**Required action**
From the listing below, tally the lines that include "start". Return only the total.

# # # # #

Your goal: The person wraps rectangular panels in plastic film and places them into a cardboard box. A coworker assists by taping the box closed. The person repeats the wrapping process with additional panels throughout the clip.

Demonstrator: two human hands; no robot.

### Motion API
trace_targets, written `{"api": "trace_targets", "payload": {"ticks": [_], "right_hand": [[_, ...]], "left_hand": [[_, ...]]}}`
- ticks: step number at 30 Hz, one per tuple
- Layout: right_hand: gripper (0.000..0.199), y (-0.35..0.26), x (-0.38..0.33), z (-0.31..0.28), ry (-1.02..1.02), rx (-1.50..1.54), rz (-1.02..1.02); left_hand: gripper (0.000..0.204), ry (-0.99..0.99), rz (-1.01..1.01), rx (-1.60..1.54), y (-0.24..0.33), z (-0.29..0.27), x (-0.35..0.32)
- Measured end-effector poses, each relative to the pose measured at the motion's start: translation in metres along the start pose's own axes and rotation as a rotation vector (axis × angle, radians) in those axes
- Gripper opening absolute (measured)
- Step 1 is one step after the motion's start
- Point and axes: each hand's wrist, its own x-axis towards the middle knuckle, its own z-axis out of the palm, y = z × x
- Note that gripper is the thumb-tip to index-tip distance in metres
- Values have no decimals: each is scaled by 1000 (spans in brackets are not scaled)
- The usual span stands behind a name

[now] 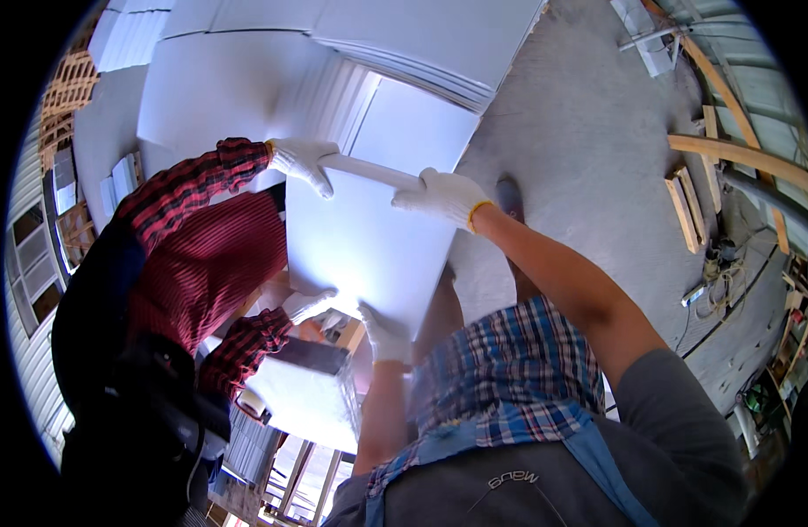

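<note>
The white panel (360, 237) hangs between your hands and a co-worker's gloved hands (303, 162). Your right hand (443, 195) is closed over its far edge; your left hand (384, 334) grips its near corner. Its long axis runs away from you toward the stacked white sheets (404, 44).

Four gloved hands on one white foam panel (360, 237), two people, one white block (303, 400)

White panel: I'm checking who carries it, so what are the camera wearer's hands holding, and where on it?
Both gloved hands hold the white panel: the right hand on its far edge, the left hand on its near edge. A co-worker's gloved hands hold the other side.
</note>
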Motion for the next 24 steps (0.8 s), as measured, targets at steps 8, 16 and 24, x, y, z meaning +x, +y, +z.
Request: {"api": "trace_targets", "payload": {"ticks": [8, 16, 24], "right_hand": [[66, 81, 85, 27, 98, 144, 21], [66, 92, 146, 63, 30, 91, 54], [62, 95, 120, 126, 706, 245, -11]], "left_hand": [[90, -14, -48, -47, -42, -28, 142], [98, 41, -3, 54, -34, -1, 181], [85, 82, 6, 74, -8, -3, 188]]}}
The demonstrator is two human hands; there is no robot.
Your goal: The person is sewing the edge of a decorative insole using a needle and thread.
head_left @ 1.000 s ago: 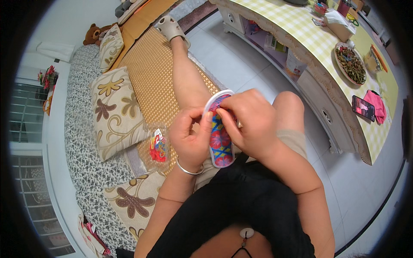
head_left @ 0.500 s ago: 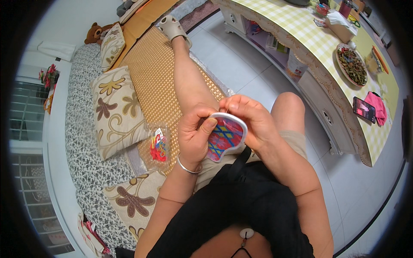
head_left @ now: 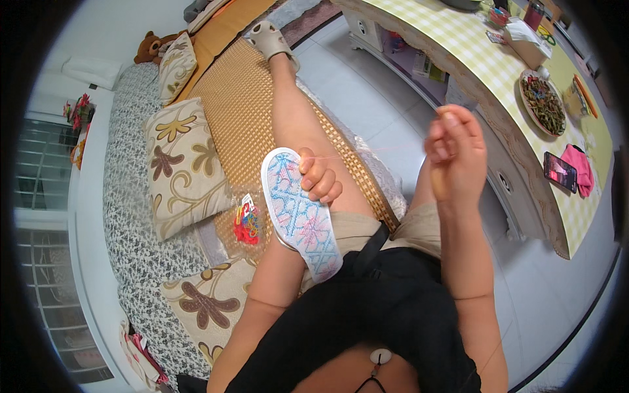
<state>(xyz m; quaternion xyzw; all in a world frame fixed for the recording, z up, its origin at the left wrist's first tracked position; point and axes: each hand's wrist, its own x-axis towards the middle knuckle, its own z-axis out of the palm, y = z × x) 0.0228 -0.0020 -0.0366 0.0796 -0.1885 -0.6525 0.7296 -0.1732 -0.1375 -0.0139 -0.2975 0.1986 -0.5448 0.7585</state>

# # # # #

**Result**
2